Her kesimi ilgilendirdiğini, ivedilikle üzerinde düşünülmesi gerektiğini düşündüğümüz bazı maddeler;
- Ahlâkî terör
- Siyasî partilerin kurumsallaşamaması, vekillerin halka karşı değil genel merkeze sorumlu oluşu, genel merkezin duymak istediğini söylemek zorunda oluşu, tercihli-çarşaf liste değil de blok liste ile seçimler.
- Siyasî partiler yasası
- Gelir dağılımı adaletsizliği
- Halkın beklediği "yolsuzluk anayasası"
- İmar terörü
- Ezberci eğitim
- Küçük esnafı mahveden kapitalist yapılar
- İç göç-köylerin boşalması-doğal üretimin azalması-gıda terörü
- Bankacılığın baronlaşması ve kredi kartı terörü
- Oda ve derneklerdeki feodal yapılar
- Yüksek ve çok çeşit vergiler
- Kira gelirlerinin maişet teminine dönmesi
- Dağılan aileler
- İthalata dayalı büyüme
- Yüksek faiz ödemeleri bütçe’den. (Çözüm için, Erbakan hocanın havuz sistemi projesinden istifade edilebilir)
- Olası bir kuraklıkta neler yapılacağı
- Et-sebze-meyve fiyatları yüksekliği. (Bu sorun birlikler ve kooperatiflerle aşılabilir)

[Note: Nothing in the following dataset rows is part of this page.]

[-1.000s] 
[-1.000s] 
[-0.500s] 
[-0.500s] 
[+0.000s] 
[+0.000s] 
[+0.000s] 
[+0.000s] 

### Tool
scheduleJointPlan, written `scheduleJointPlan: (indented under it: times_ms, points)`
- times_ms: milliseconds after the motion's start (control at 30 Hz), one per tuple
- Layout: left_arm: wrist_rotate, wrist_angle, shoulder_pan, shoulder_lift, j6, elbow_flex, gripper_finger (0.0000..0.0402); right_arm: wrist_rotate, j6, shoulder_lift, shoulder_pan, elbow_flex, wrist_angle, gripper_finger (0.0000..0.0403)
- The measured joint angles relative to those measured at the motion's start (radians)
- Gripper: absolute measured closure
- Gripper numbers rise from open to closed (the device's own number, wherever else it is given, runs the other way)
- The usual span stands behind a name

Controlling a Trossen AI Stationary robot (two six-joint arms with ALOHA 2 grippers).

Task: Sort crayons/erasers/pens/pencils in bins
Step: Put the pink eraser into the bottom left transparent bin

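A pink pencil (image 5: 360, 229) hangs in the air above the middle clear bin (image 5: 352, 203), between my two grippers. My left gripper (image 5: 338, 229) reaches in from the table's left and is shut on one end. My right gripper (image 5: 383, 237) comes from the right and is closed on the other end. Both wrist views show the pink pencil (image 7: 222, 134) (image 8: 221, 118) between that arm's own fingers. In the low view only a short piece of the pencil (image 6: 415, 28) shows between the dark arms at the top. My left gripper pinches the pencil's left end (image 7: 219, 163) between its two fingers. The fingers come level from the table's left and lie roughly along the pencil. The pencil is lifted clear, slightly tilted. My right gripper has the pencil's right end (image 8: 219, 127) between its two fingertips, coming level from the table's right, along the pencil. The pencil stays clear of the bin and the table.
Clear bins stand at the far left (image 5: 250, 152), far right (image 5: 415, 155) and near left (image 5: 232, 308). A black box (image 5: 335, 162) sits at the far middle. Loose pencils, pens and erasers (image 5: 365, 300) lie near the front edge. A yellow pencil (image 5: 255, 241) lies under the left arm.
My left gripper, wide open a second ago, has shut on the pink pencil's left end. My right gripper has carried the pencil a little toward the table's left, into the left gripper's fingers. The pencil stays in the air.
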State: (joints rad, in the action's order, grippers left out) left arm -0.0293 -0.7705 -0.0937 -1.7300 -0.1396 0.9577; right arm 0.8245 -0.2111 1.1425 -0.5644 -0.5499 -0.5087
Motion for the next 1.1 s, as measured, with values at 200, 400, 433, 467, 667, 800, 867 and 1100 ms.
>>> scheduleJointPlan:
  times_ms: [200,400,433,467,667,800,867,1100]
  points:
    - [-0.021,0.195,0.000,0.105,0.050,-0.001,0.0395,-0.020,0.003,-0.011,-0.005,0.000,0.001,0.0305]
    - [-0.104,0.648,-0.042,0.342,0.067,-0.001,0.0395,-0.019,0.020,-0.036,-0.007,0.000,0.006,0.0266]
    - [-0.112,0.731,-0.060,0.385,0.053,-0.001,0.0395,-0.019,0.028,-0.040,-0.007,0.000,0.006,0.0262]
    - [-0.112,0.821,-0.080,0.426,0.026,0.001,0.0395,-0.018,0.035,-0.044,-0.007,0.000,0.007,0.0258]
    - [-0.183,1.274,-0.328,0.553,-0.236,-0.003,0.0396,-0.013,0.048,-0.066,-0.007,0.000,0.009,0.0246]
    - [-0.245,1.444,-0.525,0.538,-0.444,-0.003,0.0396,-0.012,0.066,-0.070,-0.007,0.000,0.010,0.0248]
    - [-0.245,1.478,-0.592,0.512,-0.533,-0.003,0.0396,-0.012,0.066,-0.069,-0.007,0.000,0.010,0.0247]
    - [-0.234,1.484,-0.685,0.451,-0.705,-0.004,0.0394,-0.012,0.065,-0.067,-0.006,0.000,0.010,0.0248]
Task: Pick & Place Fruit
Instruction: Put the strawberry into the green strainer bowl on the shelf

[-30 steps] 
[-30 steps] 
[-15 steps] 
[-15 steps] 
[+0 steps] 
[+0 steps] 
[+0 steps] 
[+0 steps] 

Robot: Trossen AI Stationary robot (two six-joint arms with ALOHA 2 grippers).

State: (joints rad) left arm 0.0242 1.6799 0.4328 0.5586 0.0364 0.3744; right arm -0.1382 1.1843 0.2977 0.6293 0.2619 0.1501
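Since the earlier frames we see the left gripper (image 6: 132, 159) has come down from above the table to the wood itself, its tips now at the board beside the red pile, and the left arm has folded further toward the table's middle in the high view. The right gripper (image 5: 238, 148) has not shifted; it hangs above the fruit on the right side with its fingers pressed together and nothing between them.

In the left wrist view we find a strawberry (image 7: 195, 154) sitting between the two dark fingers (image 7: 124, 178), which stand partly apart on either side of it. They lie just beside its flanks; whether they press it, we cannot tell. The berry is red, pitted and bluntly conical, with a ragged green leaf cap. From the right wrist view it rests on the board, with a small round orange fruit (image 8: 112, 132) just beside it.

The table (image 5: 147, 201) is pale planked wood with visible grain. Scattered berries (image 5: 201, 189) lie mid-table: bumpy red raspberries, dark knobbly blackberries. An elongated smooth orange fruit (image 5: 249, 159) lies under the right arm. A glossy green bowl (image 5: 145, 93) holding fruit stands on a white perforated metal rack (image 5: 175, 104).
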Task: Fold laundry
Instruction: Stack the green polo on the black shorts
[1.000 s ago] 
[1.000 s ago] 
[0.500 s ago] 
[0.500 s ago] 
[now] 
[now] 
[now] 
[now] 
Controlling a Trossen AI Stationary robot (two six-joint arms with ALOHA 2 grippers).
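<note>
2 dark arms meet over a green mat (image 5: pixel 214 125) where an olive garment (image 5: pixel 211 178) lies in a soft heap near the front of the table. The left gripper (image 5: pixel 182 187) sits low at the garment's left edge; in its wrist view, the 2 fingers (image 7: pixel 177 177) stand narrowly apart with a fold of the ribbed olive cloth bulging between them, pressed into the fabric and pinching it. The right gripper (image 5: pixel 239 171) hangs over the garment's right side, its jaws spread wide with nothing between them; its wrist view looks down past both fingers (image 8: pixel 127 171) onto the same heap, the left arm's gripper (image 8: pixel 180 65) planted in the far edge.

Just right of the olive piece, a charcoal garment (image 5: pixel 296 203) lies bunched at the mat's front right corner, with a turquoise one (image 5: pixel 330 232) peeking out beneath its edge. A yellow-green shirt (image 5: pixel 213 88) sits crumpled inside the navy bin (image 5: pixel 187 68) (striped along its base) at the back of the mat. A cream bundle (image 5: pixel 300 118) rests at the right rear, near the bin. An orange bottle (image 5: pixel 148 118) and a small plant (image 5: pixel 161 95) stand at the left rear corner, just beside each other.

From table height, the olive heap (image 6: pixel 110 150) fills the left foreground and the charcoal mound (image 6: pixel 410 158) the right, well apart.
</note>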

- Meslekî eğitimin yaygınlaşması
- Eğitim sisteminin hayatı öğreten yapıya bürünmesi
- Doğayı bozmadan kalkınma yolları nelerdir? Ne kadar uygulanıyor?
- Uzay çalışmaları ne durumda?
- 2.500 adet patenti alınabilecek ürün var ne durumdayız?
- 35.000 mağaramız var, memleketin %50’den fazlası dağlık ne kadar istifade ediyoruz?
- Yüksek kira yüksek gayrimenkul değerleri
- Siyasetin esnaflığa ve iş takipçiliğine dönüşmesi
- Uyuşturucu kullanım oranı
- Göçü güce çevirme projeleriniz nelerdir?
- Sigara-alkol tüketimi
- Nitelikli meslek liseleri ve yüksek okulları meslek okullarına destek, üretimle eğitimin birleşmesi
- Teknolojik bağımlılık ve esaret
- İnsanın topraktan kopması
- Şehir planları, eğitim sistemi, gıda üretimleri. İnsanı doğaya en yakın halde tutacak şekilde planlanması…bunlar aklımıza gelenler.
Unutmayalım ki; bazı fikir ayrılıkları, asgarî müştereklerde anlaşmamıza mani değildir. Sandığımızdan fazla ortak noktamız var. Bu dili ülkeye kazandırmanız bile hizmettir.
Ve!
Unutmayın ki; Elmalı tefsiri ve Buhari hadis şerhi de Cumhuriyetin kazanımlarındandır. Bu eserlerle nesiller buluşmalı. Bunu da vaadlerinize ekleyin.
TZDK’nın ve ziraat okullarının tekrar işlevsel haline getirilmesini vaadleriniz arasına koymanızı şiddetle tavsiye ederiz.
Her sese kulak verin. Kutuplaştırıcı dilden uzak durun. Ayrımcı kelimeleri literatürünüzden atın. Yeni kelimeler, kavramlar keşfedin. Kullanın. Ama, aman millî olsun!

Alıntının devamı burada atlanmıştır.